Although things like yum are convenient, they are not very helpful for demanding environments, so many things on Linux need to be compiled by yourself.
Nginx itself can add many third-party modules. If you are not used to the happy time of compilation under Linux, but rely on yum and apt, it may affect future development.
This is too stingy.
The developer's identity on the production server is limited to updating the program code under strict logging and monitoring after the programming is completed, which is reasonable.
But at the same time, for the development work itself, it is also necessary to prepare a debugging server with a complete and accurate environment for developers, relatively loose permission control, and limited resources. Otherwise, you won’t be able to do the developer’s job.
Instead of using a software repository, you waste your energy on the useless labor of manually compiling modules. This pushes developers too far.
Don’t even want to separate the production server and the debugging server. This is a way to die. Such a waste of human and financial resources will never be worth the value of a mere debugging environment.
Supplement: If you insist on making the debugging server and the production server exactly the same, it would be too dogmatic. Debugging is debugging. It is very normal for permissions to be relaxed midway, new software to be temporarily introduced, or even wrong software to be installed and then deleted. As long as the programmer can accurately grasp the system requirements and dependency requirements of the code, there will be no problem.
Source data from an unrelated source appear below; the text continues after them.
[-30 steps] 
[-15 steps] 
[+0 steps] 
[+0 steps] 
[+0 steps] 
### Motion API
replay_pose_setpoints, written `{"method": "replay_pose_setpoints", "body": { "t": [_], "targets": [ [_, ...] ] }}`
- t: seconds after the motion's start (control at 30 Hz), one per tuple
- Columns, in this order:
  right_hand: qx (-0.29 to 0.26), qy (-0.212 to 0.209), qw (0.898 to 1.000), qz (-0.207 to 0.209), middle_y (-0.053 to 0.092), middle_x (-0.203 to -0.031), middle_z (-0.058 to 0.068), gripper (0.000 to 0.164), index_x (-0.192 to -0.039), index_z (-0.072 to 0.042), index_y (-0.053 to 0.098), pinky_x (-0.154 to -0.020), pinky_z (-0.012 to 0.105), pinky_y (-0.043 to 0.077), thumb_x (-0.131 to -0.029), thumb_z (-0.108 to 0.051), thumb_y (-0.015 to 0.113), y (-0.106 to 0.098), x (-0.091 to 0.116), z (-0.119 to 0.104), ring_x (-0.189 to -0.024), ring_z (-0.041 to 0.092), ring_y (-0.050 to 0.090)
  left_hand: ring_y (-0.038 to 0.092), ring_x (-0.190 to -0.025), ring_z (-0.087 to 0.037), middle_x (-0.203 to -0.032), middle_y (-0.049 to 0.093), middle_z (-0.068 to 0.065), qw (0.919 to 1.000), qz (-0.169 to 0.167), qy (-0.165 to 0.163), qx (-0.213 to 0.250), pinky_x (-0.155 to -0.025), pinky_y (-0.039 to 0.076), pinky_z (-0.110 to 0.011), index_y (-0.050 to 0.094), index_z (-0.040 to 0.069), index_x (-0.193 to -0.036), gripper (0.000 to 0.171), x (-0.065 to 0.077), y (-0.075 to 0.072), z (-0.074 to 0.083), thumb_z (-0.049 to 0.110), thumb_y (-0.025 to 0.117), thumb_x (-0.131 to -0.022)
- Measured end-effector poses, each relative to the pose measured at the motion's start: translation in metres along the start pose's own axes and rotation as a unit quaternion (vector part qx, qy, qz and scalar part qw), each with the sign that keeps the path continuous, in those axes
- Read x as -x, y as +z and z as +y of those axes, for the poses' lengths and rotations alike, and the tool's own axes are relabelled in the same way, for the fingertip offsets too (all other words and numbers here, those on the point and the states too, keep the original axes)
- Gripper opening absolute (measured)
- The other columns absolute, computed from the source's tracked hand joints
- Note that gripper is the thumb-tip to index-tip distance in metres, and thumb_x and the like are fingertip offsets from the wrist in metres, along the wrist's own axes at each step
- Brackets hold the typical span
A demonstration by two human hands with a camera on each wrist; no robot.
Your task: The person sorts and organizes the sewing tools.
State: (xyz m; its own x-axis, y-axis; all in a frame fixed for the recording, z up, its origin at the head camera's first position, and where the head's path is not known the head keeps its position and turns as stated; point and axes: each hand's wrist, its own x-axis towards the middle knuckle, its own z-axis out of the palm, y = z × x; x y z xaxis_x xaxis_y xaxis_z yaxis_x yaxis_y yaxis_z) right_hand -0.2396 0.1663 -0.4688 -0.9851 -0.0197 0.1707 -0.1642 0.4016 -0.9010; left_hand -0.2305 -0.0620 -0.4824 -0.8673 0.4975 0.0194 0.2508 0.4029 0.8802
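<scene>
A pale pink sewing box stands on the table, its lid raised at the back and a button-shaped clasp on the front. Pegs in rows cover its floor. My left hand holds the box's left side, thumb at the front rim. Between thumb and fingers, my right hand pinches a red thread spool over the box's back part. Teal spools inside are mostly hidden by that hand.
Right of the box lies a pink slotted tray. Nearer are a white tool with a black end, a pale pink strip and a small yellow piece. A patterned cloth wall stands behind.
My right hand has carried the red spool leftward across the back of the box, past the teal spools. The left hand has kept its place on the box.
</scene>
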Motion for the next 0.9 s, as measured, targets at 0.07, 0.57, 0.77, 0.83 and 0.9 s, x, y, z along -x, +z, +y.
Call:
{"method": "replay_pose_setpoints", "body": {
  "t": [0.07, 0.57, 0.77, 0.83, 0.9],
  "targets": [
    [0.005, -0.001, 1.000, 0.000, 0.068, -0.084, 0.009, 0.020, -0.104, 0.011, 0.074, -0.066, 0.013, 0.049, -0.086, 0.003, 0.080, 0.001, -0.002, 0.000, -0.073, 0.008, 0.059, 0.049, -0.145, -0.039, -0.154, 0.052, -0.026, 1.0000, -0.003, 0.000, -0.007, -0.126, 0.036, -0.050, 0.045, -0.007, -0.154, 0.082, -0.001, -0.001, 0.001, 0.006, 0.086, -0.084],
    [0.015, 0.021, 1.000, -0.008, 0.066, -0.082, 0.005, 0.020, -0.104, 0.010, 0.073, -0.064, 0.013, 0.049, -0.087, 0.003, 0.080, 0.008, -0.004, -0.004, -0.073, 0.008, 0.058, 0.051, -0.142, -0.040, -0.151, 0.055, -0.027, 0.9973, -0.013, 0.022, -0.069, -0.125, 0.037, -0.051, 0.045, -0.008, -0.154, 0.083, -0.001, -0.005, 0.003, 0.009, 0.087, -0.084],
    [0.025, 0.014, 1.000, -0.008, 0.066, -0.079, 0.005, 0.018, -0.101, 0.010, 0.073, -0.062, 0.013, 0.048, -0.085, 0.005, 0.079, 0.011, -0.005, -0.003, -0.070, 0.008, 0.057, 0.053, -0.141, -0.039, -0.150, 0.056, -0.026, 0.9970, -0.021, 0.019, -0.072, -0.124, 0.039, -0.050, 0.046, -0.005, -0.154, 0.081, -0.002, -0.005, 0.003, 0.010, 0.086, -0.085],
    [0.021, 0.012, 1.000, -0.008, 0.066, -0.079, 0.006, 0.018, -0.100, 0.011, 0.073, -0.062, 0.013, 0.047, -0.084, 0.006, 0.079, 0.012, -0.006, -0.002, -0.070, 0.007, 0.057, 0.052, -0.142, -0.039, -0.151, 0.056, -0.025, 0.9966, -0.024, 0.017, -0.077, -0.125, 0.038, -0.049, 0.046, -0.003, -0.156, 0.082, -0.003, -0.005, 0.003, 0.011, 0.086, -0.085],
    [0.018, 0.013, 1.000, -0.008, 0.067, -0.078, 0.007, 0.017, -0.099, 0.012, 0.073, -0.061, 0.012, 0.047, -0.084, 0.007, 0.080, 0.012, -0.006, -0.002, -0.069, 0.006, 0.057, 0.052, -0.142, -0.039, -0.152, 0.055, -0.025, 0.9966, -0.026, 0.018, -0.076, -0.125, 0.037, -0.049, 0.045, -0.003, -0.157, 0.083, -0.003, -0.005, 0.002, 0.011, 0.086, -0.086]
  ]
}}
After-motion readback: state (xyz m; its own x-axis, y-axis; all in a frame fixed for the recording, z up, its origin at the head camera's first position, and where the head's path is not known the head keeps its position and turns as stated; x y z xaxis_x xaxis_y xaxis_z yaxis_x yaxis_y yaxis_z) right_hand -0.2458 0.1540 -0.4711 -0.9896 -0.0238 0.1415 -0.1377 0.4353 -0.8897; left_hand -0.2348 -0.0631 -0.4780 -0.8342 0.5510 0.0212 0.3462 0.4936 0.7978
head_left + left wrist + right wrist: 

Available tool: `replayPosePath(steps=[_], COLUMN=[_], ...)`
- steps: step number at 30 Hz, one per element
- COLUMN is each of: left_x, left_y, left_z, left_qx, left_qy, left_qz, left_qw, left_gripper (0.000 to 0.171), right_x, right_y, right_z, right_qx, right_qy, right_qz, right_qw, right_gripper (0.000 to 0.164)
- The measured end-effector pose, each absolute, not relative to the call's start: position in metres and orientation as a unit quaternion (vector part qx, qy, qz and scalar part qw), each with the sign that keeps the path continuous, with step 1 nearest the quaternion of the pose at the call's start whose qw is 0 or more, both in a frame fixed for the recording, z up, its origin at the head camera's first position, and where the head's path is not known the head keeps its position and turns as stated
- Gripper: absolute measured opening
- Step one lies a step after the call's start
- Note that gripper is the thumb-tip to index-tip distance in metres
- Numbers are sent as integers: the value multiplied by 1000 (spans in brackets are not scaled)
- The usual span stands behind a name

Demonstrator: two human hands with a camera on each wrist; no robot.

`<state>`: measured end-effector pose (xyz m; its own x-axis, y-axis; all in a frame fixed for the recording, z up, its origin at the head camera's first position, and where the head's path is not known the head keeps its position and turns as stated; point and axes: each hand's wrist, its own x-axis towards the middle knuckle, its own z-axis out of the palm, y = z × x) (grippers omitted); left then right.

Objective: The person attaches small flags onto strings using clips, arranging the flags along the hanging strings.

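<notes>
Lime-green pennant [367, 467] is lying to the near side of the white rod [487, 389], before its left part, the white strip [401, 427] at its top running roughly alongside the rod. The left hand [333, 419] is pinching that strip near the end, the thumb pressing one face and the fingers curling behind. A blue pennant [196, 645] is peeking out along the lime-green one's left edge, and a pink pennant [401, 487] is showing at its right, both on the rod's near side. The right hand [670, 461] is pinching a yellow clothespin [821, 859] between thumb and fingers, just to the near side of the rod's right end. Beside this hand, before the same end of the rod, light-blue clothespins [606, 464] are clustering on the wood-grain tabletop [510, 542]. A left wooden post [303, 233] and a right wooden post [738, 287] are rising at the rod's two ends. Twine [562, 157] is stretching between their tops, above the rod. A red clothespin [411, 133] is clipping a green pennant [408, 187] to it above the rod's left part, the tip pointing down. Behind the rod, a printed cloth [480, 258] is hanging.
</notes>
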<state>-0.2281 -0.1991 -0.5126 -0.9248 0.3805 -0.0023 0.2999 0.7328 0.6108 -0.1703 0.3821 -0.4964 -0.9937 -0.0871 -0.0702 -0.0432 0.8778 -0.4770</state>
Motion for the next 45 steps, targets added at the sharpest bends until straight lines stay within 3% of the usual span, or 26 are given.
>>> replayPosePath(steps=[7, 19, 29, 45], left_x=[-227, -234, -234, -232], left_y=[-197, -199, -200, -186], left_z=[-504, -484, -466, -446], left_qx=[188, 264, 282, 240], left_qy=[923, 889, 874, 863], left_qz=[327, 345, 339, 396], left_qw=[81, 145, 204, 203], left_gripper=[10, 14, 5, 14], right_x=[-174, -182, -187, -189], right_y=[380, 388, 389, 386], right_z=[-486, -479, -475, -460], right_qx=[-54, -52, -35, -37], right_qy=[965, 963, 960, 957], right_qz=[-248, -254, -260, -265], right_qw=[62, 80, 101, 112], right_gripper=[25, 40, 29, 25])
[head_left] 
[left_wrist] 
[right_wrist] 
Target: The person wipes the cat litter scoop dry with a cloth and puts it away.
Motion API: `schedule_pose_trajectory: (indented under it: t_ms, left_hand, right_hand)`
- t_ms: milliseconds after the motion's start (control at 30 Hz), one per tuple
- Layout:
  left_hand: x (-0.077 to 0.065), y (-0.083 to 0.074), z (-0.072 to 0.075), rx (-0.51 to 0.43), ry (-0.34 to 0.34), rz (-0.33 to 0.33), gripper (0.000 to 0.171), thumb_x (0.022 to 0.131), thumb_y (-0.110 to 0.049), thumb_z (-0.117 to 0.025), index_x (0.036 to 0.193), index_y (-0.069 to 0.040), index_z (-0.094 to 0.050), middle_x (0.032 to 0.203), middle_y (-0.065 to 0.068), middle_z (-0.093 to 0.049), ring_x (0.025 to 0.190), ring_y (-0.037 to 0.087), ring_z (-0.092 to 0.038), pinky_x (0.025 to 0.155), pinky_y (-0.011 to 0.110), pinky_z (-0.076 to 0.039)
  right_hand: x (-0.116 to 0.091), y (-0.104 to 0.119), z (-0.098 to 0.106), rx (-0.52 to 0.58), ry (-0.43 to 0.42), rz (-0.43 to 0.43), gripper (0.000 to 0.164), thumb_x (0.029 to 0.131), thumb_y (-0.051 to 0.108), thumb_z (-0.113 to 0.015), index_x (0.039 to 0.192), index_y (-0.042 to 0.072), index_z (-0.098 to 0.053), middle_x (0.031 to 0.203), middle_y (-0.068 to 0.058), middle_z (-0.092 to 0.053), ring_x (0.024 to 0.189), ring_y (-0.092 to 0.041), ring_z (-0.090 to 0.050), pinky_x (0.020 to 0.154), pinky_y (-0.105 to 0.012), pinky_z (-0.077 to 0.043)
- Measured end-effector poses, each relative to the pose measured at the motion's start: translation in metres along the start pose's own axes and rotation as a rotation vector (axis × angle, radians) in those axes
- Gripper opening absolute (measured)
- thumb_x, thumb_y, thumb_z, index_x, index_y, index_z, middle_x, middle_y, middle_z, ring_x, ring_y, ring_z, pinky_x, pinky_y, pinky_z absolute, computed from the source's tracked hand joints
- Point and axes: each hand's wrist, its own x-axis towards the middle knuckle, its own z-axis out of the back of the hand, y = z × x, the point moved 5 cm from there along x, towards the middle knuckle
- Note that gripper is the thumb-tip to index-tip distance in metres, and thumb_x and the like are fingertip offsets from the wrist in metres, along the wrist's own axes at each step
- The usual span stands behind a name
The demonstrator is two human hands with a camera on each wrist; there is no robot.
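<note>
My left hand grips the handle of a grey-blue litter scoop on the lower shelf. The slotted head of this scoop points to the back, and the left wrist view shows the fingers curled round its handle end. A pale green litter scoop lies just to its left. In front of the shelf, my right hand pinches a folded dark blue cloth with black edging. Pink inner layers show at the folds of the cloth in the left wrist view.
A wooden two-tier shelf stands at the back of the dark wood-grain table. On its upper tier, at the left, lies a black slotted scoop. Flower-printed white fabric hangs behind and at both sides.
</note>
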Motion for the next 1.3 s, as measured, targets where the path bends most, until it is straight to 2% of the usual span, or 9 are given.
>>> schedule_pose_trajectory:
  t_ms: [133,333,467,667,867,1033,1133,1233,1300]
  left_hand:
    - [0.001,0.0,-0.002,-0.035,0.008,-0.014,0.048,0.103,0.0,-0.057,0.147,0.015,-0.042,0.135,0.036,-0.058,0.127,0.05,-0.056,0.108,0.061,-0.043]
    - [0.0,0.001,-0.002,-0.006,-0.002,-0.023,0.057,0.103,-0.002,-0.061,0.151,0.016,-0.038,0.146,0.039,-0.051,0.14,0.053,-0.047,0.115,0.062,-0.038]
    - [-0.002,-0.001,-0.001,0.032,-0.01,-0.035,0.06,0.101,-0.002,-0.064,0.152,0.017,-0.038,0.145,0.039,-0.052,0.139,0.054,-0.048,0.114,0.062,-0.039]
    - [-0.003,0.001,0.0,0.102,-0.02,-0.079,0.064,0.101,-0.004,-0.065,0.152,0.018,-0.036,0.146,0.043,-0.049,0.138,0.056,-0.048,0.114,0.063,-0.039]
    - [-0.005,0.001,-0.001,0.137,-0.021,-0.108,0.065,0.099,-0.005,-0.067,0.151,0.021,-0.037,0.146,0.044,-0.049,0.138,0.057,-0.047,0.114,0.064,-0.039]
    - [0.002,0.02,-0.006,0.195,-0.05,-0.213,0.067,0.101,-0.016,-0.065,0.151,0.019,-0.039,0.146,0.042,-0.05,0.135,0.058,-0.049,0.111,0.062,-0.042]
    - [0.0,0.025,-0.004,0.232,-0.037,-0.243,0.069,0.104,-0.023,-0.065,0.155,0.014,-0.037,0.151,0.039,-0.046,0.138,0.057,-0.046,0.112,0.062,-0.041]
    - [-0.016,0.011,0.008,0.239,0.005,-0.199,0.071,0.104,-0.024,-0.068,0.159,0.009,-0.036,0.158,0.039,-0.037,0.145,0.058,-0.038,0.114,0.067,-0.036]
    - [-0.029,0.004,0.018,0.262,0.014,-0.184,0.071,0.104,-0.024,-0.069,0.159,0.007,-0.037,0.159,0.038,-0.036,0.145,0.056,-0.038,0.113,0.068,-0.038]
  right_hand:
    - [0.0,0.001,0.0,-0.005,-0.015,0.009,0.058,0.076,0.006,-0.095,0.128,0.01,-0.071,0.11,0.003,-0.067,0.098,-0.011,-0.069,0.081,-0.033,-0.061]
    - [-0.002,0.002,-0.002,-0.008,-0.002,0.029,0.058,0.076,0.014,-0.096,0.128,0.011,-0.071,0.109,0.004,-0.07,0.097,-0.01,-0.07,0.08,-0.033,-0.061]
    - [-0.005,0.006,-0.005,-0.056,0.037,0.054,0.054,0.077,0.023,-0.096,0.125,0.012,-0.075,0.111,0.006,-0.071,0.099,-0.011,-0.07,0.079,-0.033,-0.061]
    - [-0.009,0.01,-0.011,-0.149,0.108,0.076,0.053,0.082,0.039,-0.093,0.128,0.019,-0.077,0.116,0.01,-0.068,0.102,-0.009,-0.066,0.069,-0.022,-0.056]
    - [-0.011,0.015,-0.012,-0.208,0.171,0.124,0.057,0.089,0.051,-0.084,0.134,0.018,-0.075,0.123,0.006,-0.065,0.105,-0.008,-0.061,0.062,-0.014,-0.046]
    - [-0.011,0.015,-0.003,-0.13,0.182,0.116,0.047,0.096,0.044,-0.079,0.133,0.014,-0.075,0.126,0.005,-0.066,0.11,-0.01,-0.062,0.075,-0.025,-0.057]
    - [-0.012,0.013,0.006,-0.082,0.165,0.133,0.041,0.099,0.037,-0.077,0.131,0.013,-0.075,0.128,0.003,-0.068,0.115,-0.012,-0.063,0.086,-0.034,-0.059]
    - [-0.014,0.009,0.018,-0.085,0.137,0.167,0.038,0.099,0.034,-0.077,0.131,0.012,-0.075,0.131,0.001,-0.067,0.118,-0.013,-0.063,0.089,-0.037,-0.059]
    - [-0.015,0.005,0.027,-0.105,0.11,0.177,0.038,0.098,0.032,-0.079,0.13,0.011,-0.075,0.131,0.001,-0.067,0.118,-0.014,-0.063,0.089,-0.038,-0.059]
How to monitor port 80 without root privileges?
A bit ridiculous?
No. When installing software, try to use it from the source. But I'm from Debian system, so I don't know what's going on with rpm.
Of course the service program does not require the root user. However, the service program should not use the developer's user identity, but should use a separate user for each service.
I think your problem is not about whether the service needs root permissions, but about server management. A server administrator should be designated to uniformly manage operations such as installation and upgrade of services. Or give you su permissions, but there must be a set of specifications.